* **THE PROBLEM**:
The required output is the exact run of lines below that opens at the line with "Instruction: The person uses" and closes at the line with "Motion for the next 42".

Stored entries
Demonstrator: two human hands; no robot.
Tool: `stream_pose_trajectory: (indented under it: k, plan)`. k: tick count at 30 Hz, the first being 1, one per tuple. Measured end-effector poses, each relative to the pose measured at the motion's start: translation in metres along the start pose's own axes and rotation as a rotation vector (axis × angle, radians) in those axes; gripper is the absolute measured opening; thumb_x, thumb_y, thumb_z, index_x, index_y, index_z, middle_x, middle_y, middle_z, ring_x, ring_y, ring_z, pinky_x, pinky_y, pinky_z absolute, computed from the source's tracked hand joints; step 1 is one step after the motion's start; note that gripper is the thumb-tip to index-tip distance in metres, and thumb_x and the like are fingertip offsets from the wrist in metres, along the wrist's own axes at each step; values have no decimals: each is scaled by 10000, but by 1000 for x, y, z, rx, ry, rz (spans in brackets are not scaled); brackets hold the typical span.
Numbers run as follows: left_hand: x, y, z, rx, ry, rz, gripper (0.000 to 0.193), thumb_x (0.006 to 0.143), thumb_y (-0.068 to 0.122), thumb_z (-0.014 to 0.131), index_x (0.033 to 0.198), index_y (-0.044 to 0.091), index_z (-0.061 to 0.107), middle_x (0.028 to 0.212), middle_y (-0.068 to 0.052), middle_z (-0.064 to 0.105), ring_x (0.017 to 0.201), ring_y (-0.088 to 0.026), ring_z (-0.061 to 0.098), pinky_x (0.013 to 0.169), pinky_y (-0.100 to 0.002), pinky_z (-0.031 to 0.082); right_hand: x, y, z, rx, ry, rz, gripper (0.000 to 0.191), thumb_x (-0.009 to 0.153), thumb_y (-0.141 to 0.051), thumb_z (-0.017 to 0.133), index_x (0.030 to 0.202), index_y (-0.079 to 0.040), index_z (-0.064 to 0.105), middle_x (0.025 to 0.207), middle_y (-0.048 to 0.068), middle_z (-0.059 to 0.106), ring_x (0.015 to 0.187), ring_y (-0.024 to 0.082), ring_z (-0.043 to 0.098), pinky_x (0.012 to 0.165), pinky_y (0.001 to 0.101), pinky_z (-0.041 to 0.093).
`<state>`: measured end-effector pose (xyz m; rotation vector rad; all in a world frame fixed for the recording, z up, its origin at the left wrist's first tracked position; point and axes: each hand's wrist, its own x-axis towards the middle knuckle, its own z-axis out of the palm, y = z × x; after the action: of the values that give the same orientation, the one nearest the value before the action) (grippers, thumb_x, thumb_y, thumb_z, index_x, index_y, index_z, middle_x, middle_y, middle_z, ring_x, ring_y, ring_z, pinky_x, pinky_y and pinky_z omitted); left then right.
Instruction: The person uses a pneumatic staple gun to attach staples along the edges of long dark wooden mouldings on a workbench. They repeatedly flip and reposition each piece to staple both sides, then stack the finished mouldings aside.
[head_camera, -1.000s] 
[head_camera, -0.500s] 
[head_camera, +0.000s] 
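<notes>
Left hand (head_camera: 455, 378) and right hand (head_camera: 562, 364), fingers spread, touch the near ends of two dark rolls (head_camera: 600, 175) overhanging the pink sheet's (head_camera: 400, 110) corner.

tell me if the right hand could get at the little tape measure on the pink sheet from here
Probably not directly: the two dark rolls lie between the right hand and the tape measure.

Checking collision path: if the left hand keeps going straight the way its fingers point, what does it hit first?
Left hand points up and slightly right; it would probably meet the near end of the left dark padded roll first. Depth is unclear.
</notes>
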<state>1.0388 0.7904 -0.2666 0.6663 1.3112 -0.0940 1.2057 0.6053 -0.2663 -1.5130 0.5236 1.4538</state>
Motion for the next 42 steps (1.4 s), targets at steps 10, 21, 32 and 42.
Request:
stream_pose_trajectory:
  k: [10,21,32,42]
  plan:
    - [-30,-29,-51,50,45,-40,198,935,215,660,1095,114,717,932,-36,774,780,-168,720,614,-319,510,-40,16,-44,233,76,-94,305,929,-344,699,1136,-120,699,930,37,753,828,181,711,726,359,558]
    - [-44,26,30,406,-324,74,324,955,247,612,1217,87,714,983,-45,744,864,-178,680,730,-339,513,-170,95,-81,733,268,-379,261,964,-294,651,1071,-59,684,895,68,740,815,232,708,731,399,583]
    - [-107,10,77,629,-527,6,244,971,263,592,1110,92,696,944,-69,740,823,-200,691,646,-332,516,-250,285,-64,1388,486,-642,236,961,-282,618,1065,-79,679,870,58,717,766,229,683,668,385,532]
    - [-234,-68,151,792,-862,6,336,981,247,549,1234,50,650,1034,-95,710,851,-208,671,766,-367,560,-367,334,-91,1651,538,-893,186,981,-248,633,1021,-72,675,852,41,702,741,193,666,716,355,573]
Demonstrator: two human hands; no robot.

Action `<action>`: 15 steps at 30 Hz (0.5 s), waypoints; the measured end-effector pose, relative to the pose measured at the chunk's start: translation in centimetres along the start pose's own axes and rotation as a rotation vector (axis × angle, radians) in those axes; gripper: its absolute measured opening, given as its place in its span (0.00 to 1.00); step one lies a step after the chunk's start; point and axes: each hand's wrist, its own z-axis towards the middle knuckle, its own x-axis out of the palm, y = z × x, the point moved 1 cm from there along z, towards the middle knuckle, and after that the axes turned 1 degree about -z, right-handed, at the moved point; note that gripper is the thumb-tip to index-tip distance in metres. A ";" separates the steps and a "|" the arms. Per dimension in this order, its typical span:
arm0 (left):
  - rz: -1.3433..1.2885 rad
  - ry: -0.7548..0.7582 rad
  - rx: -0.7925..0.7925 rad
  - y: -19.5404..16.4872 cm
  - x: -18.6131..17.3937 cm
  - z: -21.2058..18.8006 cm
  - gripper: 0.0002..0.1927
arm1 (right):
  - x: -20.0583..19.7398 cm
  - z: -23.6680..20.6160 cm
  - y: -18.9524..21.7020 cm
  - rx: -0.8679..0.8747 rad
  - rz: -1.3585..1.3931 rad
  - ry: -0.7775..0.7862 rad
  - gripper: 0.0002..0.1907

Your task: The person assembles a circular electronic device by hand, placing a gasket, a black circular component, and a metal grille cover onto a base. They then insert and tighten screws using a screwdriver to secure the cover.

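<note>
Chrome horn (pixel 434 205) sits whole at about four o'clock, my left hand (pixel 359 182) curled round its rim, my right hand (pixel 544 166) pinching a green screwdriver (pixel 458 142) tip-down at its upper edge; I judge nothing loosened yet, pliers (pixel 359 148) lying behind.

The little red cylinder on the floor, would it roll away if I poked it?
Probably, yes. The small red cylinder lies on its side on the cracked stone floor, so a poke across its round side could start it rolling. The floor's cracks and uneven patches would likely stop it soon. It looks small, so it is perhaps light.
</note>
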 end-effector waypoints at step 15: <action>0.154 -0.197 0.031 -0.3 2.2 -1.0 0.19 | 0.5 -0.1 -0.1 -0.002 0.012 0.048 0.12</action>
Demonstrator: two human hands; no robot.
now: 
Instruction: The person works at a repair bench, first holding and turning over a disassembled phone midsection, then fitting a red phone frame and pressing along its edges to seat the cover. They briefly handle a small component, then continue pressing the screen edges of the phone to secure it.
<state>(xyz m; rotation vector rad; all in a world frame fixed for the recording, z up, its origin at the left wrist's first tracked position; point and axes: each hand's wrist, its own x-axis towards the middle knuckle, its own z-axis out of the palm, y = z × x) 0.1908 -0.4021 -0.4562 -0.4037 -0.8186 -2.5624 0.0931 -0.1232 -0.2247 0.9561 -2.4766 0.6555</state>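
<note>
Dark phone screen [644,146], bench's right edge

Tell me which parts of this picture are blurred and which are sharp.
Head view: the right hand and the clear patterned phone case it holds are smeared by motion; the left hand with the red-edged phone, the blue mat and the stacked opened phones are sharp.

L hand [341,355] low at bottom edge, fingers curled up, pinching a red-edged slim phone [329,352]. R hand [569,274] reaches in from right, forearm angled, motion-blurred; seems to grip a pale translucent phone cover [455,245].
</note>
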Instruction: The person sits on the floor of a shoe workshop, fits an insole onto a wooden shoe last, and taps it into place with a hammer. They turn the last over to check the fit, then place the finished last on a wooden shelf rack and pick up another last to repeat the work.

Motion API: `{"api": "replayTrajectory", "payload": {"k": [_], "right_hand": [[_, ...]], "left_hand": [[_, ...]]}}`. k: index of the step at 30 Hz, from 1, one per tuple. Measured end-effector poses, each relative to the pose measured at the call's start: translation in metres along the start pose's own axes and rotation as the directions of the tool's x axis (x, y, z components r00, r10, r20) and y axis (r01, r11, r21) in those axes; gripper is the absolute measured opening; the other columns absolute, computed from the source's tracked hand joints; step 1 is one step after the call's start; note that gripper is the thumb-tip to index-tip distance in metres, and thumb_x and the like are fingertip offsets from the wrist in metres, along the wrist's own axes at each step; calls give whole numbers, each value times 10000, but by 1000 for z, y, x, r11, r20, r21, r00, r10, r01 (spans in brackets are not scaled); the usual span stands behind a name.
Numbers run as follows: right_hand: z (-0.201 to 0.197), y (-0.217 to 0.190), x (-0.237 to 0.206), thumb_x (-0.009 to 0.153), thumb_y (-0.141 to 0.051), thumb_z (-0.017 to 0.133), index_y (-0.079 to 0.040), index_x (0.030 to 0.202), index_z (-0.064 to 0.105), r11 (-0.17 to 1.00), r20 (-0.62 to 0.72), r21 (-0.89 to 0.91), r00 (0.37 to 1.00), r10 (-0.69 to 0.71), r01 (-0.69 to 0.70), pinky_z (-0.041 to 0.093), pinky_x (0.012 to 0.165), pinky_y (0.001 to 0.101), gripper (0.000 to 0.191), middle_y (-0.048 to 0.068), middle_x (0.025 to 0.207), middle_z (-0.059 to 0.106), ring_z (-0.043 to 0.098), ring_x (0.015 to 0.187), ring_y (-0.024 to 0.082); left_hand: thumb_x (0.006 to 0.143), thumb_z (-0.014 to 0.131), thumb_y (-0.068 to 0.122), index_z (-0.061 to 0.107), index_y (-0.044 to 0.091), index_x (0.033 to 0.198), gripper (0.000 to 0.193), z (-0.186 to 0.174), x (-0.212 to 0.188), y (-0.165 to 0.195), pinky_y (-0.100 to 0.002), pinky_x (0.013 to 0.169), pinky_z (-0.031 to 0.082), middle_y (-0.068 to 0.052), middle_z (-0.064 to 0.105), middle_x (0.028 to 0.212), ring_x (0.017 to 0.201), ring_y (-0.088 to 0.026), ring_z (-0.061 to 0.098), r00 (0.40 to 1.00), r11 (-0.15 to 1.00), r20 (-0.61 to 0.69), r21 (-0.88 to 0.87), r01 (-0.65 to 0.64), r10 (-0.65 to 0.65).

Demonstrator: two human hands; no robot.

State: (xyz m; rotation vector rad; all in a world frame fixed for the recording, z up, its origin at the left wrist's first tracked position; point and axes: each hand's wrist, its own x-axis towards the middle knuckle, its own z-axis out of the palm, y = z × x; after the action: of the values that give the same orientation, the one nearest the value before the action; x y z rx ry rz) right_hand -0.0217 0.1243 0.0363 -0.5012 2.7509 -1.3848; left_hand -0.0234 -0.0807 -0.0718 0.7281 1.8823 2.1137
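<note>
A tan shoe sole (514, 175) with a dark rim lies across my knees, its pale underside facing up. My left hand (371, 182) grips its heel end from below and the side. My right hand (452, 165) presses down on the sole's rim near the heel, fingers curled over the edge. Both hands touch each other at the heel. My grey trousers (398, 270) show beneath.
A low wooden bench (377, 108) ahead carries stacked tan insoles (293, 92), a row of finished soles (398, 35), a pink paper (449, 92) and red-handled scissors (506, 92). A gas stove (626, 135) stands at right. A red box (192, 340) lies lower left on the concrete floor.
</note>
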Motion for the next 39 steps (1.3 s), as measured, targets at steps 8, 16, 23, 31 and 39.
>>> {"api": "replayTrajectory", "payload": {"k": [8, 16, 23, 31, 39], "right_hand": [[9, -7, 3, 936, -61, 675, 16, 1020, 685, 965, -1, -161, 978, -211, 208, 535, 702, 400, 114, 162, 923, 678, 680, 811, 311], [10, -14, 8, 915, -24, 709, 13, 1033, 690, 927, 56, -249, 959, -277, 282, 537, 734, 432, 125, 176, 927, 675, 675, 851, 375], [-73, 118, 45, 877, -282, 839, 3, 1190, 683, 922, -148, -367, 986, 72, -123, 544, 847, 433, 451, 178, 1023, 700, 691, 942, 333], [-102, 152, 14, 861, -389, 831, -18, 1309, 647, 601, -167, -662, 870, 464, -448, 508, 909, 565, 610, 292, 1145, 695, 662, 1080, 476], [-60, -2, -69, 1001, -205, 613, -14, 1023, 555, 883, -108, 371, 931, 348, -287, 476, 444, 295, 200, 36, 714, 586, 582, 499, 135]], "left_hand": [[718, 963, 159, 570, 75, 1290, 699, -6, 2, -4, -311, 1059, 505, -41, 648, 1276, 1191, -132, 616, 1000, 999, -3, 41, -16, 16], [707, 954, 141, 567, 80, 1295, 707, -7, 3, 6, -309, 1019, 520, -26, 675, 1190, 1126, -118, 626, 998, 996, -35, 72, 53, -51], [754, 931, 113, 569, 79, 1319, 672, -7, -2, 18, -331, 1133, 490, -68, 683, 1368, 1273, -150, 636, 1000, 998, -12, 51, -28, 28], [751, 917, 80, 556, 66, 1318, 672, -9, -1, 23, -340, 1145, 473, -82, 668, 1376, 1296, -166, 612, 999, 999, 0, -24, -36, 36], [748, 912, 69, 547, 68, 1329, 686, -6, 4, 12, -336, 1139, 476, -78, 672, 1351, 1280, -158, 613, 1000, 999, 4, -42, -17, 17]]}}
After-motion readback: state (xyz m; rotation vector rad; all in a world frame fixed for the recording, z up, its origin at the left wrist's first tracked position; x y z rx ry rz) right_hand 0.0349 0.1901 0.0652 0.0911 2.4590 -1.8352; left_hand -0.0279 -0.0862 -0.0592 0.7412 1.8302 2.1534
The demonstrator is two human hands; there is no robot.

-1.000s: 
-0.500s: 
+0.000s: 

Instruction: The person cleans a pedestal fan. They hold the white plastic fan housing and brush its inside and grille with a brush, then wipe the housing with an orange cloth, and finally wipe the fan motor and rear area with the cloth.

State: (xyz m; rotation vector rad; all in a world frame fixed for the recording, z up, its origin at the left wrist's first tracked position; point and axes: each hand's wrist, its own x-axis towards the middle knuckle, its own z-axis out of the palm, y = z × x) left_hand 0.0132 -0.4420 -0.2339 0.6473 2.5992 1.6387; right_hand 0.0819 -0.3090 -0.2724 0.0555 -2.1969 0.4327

* **RESULT FOR THIS EXERCISE**:
Instruction: The person uses a pneumatic staple gun to attach staples along the edges of long dark wooden mouldings on a workbench. They repeatedly flip and reposition each piece to staple both sides, then stack the finished mouldings aside.
[head_camera, -1.000s] 
[head_camera, -0.500s] 
[head_camera, +0.000s] 
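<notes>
Left hand (head_camera: 455, 378) and right hand (head_camera: 562, 364), fingers spread, touch the near ends of two dark rolls (head_camera: 600, 175) overhanging the pink sheet's (head_camera: 400, 110) corner.

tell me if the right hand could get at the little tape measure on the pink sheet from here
Probably not directly: the two dark rolls lie between the right hand and the tape measure.

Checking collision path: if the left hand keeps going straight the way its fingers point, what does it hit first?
Left hand points up and slightly right; it would probably meet the near end of the left dark padded roll first. Depth is unclear.
</notes>
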<state>1.0388 0.7904 -0.2666 0.6663 1.3112 -0.0940 1.2057 0.6053 -0.2663 -1.5130 0.5236 1.4538</state>
Motion for the next 42 steps (1.4 s), targets at steps 10, 21, 32 and 42.

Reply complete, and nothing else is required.